Removing Tung Oil from Existing Finished Cabinets
From contributor M:
That's quite the problem you have. If the finish on the cabinets is 20+ years old, it certainly has begun to deteriorate. Proof of that is the tung oil changed the color. If the finish was intact, no change of color would have been noticeable.
Mineral spirits will do nothing except force the tung oil deeper into the pores, thereby making it even harder to remove. There is no easy solution. They could be stripped and refinished, but short of that I doubt you can do much.
From contributor R:
I assumed the "somewhat" descriptor to the finish color was from the amber colored tung oil. Not that it got past the finish and into the wood. Don't strippers just remove the film? Maybe stripper will not remove all the tung oil either.
From contributor J:
I have used tung oil for 35 years, and I have refinished many a kitchen. If the finish under the tung oil is conversion varnish, I would try wiping the tung oil with lac thinner (it may remove the tung oil without harming the CV). The CV tends to stand up to some paint removers that I have used. You will more likely than not need to respray something over the CV after you remove the tung oil. Be careful not to soak the tung oil and try to do a test on the back of a door first. Failing that, refinish.
From contributor Q:
At this point I wouldn't worry about the original finish. I work with tung oil often. I'd prefer using pure turps to remove it. As a conjugated drying oil, tung oil will auto-oxidize faster than linseed oil. How long has it been on the piece? I'd just try to solubilize the tung oil and just keep flooding it and wiping off as many times as it takes until no more comes off. You might even try wiping down with DNA afterwards if there appears to be any residue left. If the resultant finish is still funky, then stripping will likely be needed.

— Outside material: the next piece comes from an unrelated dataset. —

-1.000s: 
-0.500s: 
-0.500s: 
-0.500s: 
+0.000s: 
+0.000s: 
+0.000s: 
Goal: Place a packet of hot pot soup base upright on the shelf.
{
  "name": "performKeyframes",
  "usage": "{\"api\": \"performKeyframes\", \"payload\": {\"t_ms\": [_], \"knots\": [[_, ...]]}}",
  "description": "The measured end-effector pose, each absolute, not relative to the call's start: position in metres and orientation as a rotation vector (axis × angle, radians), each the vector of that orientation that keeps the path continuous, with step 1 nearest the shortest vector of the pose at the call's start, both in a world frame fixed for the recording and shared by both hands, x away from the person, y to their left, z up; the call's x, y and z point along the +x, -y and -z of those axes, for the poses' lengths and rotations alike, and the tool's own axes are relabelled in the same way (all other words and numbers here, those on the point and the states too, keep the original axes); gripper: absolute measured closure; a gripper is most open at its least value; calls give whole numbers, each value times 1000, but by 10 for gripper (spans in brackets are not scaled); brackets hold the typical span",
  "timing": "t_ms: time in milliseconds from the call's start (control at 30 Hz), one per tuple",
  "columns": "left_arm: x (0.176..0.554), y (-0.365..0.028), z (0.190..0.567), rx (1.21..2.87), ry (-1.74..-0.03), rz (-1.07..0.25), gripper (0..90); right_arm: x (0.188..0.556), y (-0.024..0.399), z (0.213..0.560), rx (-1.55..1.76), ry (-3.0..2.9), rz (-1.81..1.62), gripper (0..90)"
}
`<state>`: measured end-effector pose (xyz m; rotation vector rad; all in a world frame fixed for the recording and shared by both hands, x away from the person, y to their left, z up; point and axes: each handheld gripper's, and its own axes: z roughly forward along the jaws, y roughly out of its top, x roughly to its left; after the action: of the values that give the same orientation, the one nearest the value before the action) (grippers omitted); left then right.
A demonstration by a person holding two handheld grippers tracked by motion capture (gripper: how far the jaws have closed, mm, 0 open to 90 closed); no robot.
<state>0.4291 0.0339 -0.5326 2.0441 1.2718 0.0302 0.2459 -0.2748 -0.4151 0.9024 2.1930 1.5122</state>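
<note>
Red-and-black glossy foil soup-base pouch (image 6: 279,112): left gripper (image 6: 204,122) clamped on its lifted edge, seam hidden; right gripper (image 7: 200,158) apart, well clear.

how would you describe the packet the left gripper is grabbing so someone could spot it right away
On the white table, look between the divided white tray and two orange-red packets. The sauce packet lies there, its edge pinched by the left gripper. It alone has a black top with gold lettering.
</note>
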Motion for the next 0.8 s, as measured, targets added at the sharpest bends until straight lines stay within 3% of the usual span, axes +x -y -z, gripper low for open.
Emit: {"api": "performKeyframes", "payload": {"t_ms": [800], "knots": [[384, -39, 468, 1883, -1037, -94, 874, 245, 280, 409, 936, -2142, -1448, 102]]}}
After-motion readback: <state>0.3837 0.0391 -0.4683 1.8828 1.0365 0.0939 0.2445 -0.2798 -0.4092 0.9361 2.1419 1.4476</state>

Where are the cabinets? Kitchen or somewhere else? 30 years ago? What is the wood species? Painted (opaque) or stained? Try some lacquer thinner and a Q-tip on a small area out of sight. If it softens, it's lacquer. If not, probably CV. If it was shellac it came off with the DNA. If it is lacquer, see what the lacquer thinner will do over the entire piece and re-shoot it, if necessary. If the finish is still good, maybe a touchup will work.
After 30 years it probably needs to be cleaned and maybe even re-finished anyway. How many cabinets and where are they? Sounds like a lot of work if they need to be re-sprayed. Make sure you get paid. I suspect it won't be a trivial matter, even if the chemistry involved is.
From the original questioner:
Thanks guys. The cabinets are in the kitchen and there's probably 20 lin ft of wall units and about the same for base units. Cabinet manufacturer says the cabinets received CV topcoat. Don't know how long the tung oil has been on there. Client is going to try mineral spirits on inconspicuous area and if that doesn't work he's going to try lacquer thinner. Said he'd call me after he's tried those 2 products and let me know how it goes. If he's satisfied with either, he wants to hire us to do the rest of the units the same way. Thanks again!
By the way, the species is maple and stained.
From contributor D:
If the cabinets were originally finished with CV, plain tung oil would not be capable of uniformly changing the color of kitchen cabinets. Even with tinted tung oil would be difficult to achieve a consistent finished result. I can understand the finish being darker in areas where the original finish had failed and the tung oil was able to make contact with the wood directly. This would result in a very blotchy/patchy finish.
If the color is uniform the tung oils most likely hasn't penetrated the finish and you will be able to remove with solvent - LT, DNA. You will need to use a soft abrasive like green scotchbrite pad and light touch to lift the tung oil.